» TO DO:
Repeat the lines of the material below exactly, beginning at the one with "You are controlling" and stopping after the last.

» DATA PROVIDED:
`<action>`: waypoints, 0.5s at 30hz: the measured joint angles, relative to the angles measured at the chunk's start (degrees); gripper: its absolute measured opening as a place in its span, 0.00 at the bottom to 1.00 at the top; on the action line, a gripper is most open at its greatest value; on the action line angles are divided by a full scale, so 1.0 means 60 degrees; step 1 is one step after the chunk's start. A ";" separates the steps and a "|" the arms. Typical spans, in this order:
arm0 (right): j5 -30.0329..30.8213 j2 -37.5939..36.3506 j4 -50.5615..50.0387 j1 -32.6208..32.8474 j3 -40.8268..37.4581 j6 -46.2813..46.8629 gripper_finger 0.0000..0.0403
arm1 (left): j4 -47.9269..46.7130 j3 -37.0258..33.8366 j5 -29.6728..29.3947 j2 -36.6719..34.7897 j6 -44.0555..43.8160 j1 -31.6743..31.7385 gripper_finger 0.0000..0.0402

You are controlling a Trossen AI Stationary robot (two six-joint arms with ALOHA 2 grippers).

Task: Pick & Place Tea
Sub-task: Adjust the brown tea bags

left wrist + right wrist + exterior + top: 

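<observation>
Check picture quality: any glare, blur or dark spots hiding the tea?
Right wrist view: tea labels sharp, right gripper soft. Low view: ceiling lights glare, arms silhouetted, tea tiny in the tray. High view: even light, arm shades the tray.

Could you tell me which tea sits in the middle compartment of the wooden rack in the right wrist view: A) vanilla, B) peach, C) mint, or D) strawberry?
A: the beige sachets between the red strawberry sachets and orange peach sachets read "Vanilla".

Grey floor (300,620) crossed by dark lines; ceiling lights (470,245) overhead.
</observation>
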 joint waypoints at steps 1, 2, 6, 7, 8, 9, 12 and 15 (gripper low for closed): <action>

» TASK RESPONSE:
You are controlling a Trossen AI Stationary robot (two six-joint arms with ALOHA 2 grippers).

Task: Pick & Place Tea
Sub-task: Adjust the brown tea bags

left wrist + right wrist + exterior + top: 

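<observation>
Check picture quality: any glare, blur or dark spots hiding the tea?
Right wrist view: tea labels sharp, right gripper soft. Low view: ceiling lights glare, arms silhouetted, tea tiny in the tray. High view: even light, arm shades the tray.

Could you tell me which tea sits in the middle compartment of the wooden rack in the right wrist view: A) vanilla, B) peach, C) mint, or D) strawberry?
A: the beige sachets between the red strawberry sachets and orange peach sachets read "Vanilla".

Grey floor (300,620) crossed by dark lines; ceiling lights (470,245) overhead.
</observation>
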 joint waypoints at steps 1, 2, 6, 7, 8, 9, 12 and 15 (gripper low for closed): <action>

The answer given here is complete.